As soon as Mark handed us the photo, we all looked at each other and gasped, then my 15 and 17 year old foster daughters and I all started talking at once. We recognized it as a picture of them! “Well, first of all, I have a whole list of things you can pray for,” I started. “Do you realize that your mama, whom I never met, and whom never set foot on foreign soil, co-labored with me in the salvation of these lost sheep?”

We went on that afternoon to discuss the timing of her prayers and it’s correspondence to my most difficult seasons. God knew my courage had worn out. He knew my prayers were weak. He knew I needed what Barbara Shaw had in spades… faith. So for a season, he used hers to build mine.

It takes a special kind of focus to let go of our own agenda and fear can easily set in when we perceive our own loss of control, when we can’t manage our expectations.

But Lord I thought it was going to look like this… I thought you were going to allow that… Those conversations left to run rampant in my thoughtlife can snuff out the courage that wants to say, I don’t know how or when or where or really I don’t know any answer to any question, but still I will step forward. I believe the sea will split, I believe the lion won’t bite, I believe the water will hold me, I believe… I will believe with a reckless kind of faith that the limb I am metaphorically crawling out on won’t break, because it’s attached to a tree that has never fallen.


My girls’ story on earth continues to be messy. I still struggle through all the natural questions parents have when earthly dreams shatter, but I am a citizen of another place. I have courage today’s page isn’t the end of the story. I take a supernatural hit from the Source of love, patience, kindness, goodness, etc… Yesterday I took the oldest shopping for her 19th birthday. I whispered into her ear as we hugged afterwards… “If the seven billion people in the planet lined up in order of how much they loved you, I would be the line leader.” Courage makes love come easy.

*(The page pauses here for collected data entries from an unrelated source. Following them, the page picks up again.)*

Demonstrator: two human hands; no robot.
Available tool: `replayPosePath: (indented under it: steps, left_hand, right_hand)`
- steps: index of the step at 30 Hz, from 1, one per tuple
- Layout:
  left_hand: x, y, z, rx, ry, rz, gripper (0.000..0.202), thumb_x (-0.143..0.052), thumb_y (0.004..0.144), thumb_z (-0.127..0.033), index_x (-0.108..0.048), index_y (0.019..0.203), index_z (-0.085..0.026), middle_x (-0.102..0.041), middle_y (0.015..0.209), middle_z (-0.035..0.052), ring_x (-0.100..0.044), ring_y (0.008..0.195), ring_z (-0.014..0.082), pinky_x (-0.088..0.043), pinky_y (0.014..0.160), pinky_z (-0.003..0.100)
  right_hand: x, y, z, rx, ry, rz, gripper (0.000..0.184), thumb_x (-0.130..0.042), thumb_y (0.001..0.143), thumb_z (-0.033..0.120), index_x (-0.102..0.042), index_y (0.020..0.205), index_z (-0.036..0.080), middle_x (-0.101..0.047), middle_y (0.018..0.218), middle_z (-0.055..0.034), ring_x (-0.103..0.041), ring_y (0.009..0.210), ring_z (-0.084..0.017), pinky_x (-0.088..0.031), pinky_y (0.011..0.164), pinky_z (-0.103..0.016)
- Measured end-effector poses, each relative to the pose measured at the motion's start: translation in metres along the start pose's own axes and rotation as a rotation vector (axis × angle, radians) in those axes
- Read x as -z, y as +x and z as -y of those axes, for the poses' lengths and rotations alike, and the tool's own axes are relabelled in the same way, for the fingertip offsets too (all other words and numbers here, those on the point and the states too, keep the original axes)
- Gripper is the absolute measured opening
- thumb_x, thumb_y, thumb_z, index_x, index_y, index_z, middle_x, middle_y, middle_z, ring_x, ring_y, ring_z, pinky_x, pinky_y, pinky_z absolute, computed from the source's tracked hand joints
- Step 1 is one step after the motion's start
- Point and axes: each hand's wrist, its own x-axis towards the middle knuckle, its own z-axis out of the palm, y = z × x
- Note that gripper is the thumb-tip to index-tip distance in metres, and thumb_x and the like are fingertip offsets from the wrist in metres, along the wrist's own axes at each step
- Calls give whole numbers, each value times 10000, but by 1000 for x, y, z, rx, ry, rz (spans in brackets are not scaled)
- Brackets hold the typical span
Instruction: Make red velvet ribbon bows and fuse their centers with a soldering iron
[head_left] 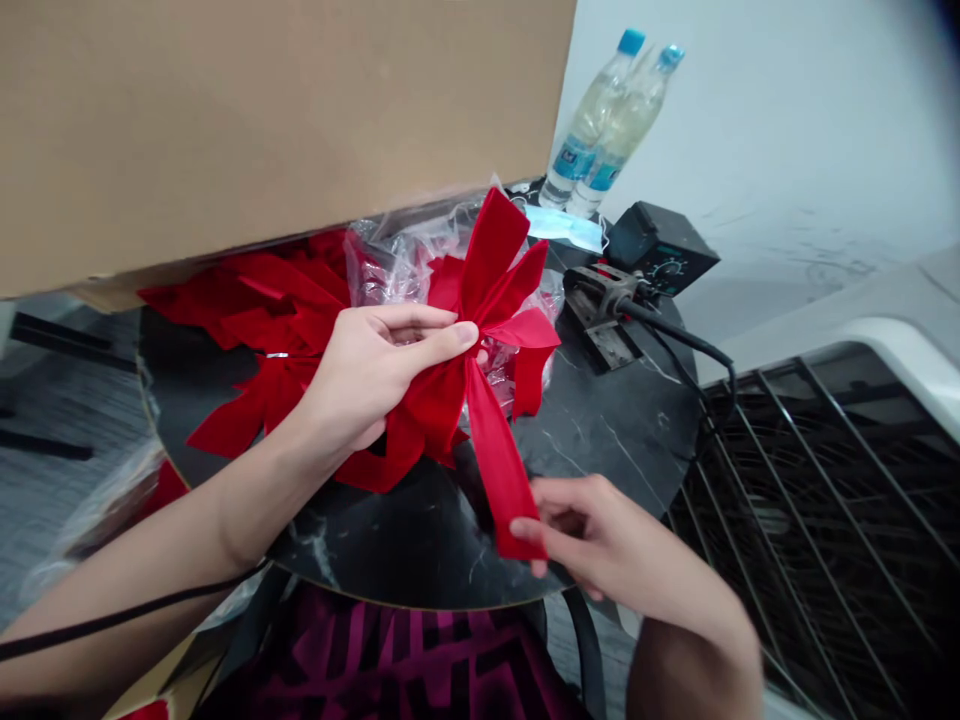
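A red ribbon bow (495,255) with several loops and tails is held up over the round table. My left hand (405,350) pinches it at its middle, thumb on top. Lower down, my right hand (574,525) has the end of one long tail (499,465) between thumb and fingers, and that tail is stretched out toward me. More red bows (262,310) lie in a heap under and left of my left hand. Behind the held bow is a crumpled clear plastic bag (405,260), partly covered by it.
A large cardboard box (285,120) rises at the back left of the black marbled table (600,430). At the back right are two bottles (592,140), a blue face mask (566,228), a black box with a dial (660,250) and a metal stand with a cable (604,310). A barred rack (810,480) stands right.
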Motion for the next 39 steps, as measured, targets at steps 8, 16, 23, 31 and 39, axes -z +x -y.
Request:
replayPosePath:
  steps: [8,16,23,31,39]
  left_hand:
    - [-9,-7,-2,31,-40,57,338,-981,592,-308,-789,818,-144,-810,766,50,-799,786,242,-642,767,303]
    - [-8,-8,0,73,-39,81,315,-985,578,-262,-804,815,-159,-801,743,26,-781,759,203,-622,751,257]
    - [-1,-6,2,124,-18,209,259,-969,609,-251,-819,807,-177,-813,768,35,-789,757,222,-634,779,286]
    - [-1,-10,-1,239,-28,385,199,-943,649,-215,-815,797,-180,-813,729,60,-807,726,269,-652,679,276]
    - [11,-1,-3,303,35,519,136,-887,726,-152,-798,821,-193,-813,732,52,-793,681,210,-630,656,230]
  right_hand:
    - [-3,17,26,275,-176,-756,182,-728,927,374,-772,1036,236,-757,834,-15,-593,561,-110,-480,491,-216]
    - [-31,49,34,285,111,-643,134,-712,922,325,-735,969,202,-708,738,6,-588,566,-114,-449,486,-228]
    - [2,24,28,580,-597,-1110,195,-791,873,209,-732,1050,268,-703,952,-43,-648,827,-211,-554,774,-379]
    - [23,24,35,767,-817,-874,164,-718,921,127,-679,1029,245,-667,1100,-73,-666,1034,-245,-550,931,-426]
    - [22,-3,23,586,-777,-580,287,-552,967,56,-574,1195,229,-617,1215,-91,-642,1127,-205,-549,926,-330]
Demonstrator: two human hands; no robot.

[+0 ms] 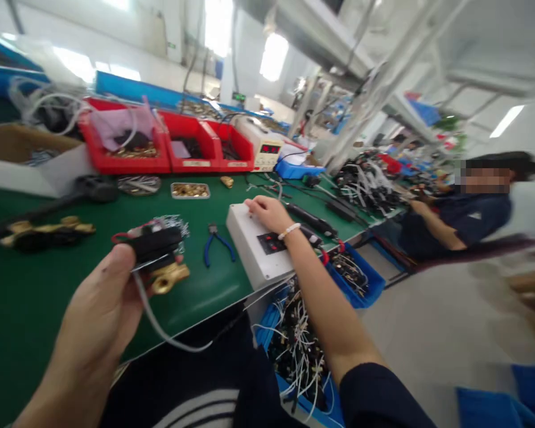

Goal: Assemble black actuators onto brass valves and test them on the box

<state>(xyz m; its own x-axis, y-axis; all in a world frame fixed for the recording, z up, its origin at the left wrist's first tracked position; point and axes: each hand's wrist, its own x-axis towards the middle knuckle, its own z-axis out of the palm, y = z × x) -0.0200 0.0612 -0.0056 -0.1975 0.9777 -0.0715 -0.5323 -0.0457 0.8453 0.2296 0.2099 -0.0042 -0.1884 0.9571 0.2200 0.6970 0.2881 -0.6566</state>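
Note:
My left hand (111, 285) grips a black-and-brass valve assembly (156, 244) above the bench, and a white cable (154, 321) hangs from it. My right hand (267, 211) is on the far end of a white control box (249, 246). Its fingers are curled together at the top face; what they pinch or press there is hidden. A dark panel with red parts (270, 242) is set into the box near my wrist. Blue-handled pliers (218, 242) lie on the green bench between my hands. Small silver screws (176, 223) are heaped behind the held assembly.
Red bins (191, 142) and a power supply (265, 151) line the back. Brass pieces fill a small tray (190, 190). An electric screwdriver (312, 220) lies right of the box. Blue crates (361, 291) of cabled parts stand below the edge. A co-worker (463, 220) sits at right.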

And so I hold on, and I trust. Then listen and step. Then cry and run out of what I need, and ask for more filling. Then I feel him respond, and give me what I need (often more than I need) and I know again I am not alone in this pursuit-of-lost-lambs.

Somehow all of that connecting between my Creator and I, translates into a relationship with a holy God who meets me when I need it most. It’s a beautiful invitation into a wildly chaotic world on the arm of the Prince of Peace. There, in that posture, I feel courage well up in me for this adventure and a thousand more.

Beth Guckenberger is the mother of a bunch of biological, adopted and foster children.  She and her husband, Todd, direct Back2Back Ministries.  Beth is the author of several books on the journey of their life abroad.